Por la trayectoria que tiene el parque, la cantidad de operadores turísticos y el desarrollo permanente de propuestas nuevas, es imposible ser exhaustivo con las formas de recorrerlo: hay senderos para caminar y para andar en mountain bike entre los árboles, hay navegaciones a vela y paseos en catamarán que llegan a la Isla Victoria, en medio del Nahuel Huapi; hay excursiones en kayak que exploran distintos brazos del lago y arriman a cascadas de agua de deshielo y acantilados rocosos; hay experiencias de snorkeling y buceo; hay pesca de truchas de costa y embarcada; hay escaladas a distintos cerros; cabalgatas por la costa del lago; sobrevuelos en parapente o en planeador; y la lista sigue.

Sea por tierra, por agua o por aire, el Parque Nacional Nahuel Huapi es un destino en sí mismo, con hoteles y campamentos desplegados por todos los flancos para hacer base y salir a recorrer, cada día, una playa, una montaña, un bosque, un fiordo, y así. En este sentido, vale destacar que la ciudad de Bariloche, puerta principal de ingreso a este PN, fue declarada Capital Nacional del Turismo de Aventura hace un par de años, por la combinación de riqueza natural, oferta deportiva y diversidad de actividades al aire libre: desde escaladas, triatlones y esquí en la montaña, hasta circuitos de canopy y arborismo.

Esta última opción es ideal para las familias con chicos, ya que es una actividad que no requiere ningún entrenamiento, apta para personas a partir de los 4 años y que no se suspende por mal tiempo. En el Cerro López, se trata de un recorrido que se extiende unos 1500 metros entre puentes colgantes o tibetanos y tirolesas entre las copas de los árboles. Una propuesta muy divertida y que no compromete de ninguna manera al medio ambiente (www.canopybariloche.com).

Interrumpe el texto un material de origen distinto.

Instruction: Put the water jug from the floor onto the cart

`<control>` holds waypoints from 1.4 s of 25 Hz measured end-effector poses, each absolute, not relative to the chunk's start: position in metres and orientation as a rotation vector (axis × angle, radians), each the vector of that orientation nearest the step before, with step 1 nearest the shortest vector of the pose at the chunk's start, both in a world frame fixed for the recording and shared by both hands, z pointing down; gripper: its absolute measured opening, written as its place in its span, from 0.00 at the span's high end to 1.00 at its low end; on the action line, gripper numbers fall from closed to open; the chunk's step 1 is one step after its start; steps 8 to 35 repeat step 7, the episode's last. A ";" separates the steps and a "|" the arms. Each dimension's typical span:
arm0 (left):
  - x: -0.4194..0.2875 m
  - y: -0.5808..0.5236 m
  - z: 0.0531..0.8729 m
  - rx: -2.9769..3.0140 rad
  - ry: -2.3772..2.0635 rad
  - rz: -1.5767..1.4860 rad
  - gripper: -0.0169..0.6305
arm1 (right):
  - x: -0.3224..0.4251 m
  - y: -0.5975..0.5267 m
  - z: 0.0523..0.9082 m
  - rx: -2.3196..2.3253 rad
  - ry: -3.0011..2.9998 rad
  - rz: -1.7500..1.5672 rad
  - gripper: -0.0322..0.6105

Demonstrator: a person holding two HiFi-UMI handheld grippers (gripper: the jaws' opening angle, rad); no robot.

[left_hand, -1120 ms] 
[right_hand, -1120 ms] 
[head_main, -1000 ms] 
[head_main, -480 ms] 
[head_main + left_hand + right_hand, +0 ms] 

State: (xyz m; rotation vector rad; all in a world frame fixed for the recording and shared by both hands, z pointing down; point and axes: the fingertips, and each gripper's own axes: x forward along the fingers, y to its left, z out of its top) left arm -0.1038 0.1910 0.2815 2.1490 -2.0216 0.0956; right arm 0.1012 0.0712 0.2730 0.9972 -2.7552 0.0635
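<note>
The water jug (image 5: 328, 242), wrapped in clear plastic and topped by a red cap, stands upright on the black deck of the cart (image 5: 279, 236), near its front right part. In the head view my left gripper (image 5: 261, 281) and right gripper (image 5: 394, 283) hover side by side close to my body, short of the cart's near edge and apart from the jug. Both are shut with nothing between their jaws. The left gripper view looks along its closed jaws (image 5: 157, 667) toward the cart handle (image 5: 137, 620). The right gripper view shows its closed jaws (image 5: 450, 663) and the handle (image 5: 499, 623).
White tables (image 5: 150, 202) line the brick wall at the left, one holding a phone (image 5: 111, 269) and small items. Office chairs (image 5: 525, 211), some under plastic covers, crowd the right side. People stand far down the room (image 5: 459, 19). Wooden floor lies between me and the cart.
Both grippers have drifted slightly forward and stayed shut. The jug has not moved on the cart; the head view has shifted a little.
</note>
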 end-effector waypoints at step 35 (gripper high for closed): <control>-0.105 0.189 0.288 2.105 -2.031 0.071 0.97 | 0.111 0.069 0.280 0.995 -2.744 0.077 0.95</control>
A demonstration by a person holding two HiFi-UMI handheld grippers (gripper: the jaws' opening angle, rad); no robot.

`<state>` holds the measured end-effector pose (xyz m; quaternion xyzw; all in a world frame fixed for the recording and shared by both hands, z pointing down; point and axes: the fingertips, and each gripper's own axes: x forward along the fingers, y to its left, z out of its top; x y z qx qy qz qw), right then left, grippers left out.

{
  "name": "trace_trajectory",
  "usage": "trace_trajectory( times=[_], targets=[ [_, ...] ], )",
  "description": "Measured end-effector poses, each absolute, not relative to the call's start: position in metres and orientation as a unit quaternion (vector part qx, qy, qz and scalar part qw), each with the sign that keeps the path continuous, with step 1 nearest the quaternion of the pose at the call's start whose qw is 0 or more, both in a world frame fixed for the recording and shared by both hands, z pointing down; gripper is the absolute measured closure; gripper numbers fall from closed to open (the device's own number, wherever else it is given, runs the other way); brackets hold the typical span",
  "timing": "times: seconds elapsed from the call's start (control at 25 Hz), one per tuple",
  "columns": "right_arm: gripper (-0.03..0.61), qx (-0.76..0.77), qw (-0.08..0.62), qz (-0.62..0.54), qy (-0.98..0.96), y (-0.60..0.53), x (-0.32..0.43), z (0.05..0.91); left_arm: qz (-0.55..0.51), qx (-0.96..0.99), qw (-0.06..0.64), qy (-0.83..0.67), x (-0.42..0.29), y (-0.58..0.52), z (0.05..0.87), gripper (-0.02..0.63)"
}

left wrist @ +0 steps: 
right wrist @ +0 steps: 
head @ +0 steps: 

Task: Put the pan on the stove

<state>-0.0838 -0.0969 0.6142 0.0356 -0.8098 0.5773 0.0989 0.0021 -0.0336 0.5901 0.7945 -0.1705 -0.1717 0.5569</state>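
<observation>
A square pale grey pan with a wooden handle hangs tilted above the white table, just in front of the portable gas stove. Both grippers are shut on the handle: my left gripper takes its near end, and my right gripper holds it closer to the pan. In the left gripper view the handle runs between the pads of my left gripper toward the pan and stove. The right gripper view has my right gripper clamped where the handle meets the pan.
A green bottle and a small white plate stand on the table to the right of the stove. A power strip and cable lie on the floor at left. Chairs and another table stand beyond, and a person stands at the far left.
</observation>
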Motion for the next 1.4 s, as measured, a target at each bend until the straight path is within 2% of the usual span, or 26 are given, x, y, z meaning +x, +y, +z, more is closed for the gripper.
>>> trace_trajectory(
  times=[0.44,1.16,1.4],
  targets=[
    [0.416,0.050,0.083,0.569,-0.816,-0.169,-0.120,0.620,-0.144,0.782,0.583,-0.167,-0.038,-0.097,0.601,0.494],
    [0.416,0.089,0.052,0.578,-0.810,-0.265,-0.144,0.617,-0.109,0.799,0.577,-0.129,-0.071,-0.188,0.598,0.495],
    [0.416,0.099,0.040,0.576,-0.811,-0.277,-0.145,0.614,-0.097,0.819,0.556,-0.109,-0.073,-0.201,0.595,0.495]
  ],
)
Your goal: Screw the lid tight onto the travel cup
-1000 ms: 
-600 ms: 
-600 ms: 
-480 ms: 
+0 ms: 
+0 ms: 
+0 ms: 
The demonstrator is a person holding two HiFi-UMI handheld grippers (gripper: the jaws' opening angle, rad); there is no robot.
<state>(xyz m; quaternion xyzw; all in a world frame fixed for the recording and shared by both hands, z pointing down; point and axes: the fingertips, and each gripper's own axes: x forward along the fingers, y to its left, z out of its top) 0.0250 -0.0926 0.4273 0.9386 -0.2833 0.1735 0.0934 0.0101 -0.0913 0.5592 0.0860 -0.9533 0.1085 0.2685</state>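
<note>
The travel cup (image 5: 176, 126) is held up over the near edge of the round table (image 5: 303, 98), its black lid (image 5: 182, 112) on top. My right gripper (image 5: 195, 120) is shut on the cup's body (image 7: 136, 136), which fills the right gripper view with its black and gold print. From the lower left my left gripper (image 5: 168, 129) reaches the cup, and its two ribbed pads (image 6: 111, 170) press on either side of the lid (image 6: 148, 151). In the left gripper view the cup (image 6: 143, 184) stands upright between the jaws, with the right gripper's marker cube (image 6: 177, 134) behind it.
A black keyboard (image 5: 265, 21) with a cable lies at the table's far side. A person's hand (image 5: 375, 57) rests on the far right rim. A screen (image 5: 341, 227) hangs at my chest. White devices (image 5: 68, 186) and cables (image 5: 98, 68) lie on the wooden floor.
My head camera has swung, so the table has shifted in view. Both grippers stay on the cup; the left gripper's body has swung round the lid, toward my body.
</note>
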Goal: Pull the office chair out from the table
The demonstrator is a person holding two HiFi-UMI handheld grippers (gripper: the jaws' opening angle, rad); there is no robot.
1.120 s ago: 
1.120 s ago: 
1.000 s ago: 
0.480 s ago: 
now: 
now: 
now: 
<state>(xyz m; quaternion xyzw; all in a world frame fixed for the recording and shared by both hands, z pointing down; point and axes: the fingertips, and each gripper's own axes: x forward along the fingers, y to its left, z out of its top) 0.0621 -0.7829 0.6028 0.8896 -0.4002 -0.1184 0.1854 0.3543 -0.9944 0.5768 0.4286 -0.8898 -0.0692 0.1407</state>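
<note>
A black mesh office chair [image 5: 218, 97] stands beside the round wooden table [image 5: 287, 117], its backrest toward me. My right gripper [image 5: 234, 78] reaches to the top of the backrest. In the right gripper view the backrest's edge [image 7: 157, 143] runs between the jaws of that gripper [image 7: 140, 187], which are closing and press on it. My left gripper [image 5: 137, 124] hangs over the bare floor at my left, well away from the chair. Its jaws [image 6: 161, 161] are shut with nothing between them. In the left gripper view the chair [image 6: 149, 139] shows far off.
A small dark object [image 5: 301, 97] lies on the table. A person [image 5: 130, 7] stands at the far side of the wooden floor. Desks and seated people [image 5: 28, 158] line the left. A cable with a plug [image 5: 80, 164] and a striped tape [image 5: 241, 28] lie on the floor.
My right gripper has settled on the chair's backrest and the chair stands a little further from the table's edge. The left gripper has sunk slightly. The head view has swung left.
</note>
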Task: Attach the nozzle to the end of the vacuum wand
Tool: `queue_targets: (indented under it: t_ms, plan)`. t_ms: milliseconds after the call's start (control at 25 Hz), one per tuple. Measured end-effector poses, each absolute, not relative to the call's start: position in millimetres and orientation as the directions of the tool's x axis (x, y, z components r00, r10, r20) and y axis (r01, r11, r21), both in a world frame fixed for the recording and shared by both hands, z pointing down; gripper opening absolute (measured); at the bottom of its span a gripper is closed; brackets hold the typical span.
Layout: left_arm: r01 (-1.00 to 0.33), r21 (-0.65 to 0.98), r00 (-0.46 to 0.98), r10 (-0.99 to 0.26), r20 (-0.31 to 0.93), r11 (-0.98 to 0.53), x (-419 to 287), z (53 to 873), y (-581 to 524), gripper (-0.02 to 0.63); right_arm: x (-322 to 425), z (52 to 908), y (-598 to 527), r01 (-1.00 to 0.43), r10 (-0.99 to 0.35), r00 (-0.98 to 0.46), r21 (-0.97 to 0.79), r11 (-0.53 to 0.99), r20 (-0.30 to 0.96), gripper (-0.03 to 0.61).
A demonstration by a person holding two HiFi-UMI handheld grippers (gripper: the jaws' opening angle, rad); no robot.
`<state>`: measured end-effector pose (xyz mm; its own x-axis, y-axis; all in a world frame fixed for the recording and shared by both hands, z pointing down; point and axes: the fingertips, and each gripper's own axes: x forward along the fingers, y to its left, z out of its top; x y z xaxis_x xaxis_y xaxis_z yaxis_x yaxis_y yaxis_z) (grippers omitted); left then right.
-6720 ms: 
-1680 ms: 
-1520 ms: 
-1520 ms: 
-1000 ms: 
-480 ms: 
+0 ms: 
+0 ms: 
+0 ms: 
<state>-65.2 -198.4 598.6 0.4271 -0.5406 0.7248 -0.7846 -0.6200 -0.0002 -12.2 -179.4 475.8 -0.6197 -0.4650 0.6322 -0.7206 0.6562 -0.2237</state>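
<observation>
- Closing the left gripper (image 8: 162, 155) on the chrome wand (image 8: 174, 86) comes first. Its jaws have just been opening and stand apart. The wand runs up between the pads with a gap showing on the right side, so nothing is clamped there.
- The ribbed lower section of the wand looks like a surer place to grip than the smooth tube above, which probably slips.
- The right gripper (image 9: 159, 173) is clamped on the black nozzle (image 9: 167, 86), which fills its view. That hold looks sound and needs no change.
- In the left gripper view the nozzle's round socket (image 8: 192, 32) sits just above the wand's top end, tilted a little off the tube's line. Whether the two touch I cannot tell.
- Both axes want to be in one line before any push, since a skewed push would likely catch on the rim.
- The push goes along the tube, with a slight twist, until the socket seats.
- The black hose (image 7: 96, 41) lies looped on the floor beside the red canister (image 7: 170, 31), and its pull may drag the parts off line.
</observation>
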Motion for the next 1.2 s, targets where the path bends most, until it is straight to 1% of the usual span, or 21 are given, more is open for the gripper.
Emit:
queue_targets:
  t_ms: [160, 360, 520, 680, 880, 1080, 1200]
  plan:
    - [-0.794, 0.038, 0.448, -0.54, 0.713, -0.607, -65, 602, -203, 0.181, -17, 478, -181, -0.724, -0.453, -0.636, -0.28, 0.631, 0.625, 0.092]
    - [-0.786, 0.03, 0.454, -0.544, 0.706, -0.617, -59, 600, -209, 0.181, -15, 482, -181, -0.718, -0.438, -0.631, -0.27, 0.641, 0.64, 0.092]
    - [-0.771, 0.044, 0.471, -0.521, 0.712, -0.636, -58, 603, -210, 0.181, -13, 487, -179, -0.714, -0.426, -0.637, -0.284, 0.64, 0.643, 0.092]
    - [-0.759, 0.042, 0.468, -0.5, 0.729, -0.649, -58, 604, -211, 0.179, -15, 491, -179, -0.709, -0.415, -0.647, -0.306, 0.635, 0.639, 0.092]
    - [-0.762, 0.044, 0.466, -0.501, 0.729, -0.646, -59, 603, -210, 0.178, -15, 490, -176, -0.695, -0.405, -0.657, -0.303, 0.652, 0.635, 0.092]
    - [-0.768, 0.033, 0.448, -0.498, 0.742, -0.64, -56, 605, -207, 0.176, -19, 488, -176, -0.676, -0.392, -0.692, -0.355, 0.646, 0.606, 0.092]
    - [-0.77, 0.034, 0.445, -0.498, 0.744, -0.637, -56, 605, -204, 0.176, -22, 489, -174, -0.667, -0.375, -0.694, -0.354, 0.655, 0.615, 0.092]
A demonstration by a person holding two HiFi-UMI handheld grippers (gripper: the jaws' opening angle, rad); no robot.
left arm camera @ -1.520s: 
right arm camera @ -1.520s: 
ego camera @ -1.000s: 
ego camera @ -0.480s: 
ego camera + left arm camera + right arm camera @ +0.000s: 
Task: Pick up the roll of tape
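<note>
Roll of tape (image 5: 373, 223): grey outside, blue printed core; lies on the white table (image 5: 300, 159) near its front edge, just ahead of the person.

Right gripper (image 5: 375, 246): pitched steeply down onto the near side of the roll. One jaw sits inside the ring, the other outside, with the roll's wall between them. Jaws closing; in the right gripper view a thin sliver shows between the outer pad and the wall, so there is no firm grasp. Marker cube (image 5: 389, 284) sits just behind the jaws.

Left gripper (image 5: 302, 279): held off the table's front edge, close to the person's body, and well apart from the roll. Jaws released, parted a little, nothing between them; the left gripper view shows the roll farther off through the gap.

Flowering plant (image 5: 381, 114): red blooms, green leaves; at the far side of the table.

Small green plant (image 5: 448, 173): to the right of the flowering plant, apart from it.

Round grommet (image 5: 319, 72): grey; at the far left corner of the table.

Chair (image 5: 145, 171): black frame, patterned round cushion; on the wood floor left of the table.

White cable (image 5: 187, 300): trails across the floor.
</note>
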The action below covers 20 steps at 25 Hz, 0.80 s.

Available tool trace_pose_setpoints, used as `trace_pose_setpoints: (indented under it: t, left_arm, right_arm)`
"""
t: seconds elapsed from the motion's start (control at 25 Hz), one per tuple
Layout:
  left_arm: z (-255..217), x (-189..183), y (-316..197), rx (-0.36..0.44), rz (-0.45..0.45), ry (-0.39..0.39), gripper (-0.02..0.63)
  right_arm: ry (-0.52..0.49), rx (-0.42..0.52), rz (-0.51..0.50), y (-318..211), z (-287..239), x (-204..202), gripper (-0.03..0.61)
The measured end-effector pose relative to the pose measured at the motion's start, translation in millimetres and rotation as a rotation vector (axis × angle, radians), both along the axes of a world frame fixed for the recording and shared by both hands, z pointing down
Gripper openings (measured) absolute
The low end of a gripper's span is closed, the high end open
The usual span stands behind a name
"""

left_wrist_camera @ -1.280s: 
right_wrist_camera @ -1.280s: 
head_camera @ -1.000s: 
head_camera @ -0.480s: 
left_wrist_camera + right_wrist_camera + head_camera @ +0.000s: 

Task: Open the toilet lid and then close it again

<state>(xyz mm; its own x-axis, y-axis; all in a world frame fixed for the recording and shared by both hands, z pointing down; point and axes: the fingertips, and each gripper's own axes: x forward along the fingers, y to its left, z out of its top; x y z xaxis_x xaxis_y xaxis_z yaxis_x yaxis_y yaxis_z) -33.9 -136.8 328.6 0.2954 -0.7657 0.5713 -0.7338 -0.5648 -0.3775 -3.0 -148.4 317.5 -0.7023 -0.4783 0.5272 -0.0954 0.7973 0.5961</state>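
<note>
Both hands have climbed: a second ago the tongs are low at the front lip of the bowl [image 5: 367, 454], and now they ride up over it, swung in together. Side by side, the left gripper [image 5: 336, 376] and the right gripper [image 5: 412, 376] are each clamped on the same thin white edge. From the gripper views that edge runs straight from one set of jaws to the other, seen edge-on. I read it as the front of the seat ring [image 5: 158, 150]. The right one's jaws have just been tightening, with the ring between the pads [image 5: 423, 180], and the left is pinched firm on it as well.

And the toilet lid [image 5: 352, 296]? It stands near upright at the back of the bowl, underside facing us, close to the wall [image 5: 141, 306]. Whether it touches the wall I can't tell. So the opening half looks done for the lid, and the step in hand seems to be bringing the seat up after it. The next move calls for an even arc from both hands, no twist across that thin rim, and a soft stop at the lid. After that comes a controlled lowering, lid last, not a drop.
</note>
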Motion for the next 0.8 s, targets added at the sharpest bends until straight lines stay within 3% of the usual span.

Las villas y ciudades alrededor del PN Nahuel Huapi se caracterizan por tener una cocina de excelencia, por los productos de calidad y el nivel de muchos restaurantes y chef. Tal es así que tanto San Martín de los Andes como Villa La Angostura y San Carlos de Bariloche tienen cada uno su festival gastronómico anual, con mercados de productos regionales, clases de cocina, menús diseñados especialmente para la ocasión y comidas solidarias. Más allá de que uno coincida o no con estas fiestas del buen vivir, comer y beber es otra de las patas claves en un viaje por esta parte de la Patagonia.

No hay otro hotel como el Llao Llao. Todo acá fue diseñado para que el huésped sea feliz, así de simple, desde las vistas que ofrecen los ventanales de las habitaciones hasta el fuego encendido en los hogares y las preparaciones súper gourmet de los chef de sus bares y restaurantes. Ubicado sobre una colina, dentro del Parque Nacional Nahuel Huapi, Llao Llao ofrece programas especiales de bienestar en su spa, un campo de golf de 18 hoyos con vistas de 360° y una atención digna de reyes (www.llaollao.com).

Por estar ubicada sobre la margen sur del lago Nahuel Huapi, la ciudad de San Carlos de Bariloche es una de las principales puertas de acceso a este parque nacional. También se puede visitar desde San Martín de los Andes por el Camino de los Siete Lagos o por la Ruta Provincial 63. Desde Neuquén, se llega por la RN 237.